◆ Assigned task ◆
All lines of the material below that include the string "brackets" are to be copied.

»»

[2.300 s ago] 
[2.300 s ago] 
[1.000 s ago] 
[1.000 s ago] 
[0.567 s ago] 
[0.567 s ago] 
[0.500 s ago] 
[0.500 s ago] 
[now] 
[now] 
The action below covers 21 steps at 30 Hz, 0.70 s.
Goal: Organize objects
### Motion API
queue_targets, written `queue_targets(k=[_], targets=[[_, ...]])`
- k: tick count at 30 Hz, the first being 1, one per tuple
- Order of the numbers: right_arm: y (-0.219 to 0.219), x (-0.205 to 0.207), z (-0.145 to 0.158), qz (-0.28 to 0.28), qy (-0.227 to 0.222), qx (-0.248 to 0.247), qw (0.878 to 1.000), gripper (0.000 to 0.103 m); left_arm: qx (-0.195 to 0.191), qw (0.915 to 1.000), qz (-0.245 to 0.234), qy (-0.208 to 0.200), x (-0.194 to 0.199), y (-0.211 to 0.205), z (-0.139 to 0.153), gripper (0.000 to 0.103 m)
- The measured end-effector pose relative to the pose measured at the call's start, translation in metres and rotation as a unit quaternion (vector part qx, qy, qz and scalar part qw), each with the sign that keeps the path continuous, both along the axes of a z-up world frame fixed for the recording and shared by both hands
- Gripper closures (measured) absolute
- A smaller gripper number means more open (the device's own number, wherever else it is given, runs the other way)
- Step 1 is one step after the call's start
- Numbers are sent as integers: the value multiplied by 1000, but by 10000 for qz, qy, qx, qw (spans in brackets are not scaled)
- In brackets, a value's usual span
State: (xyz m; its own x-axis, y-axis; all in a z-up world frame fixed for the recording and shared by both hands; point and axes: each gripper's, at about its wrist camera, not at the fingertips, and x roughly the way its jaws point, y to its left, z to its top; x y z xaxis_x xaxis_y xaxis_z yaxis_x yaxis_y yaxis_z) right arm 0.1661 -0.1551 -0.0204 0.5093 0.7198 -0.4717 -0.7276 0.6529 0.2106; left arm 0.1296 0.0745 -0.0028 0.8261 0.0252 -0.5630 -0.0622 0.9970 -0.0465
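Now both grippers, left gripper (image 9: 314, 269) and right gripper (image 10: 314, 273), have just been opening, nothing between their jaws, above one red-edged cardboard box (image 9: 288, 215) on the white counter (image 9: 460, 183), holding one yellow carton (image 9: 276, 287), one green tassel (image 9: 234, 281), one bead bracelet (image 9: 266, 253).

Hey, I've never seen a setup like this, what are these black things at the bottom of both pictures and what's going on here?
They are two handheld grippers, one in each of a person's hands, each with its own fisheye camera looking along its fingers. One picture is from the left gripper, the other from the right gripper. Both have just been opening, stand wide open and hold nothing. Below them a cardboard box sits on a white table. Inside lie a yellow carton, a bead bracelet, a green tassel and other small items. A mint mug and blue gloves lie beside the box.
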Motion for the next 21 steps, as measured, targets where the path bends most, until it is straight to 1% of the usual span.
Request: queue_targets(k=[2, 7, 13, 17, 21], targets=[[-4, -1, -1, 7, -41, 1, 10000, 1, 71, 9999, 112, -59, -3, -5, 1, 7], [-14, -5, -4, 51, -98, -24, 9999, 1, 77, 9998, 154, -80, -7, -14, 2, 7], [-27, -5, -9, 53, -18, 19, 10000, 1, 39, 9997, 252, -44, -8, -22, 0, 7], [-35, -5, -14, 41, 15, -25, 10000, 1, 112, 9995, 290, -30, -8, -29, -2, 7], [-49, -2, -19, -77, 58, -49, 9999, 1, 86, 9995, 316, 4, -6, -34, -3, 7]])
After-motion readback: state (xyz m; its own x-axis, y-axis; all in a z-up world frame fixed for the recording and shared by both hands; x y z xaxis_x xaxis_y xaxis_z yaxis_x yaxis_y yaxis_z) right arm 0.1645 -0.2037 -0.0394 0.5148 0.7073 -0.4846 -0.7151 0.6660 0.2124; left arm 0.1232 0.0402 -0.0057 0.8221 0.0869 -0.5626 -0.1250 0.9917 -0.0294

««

◆ Answer to the exercise ◆
- Numbers are sent as integers: the value multiplied by 1000, but by 10000 for qz, qy, qx, qw (spans in brackets are not scaled)
- In brackets, a value's usual span

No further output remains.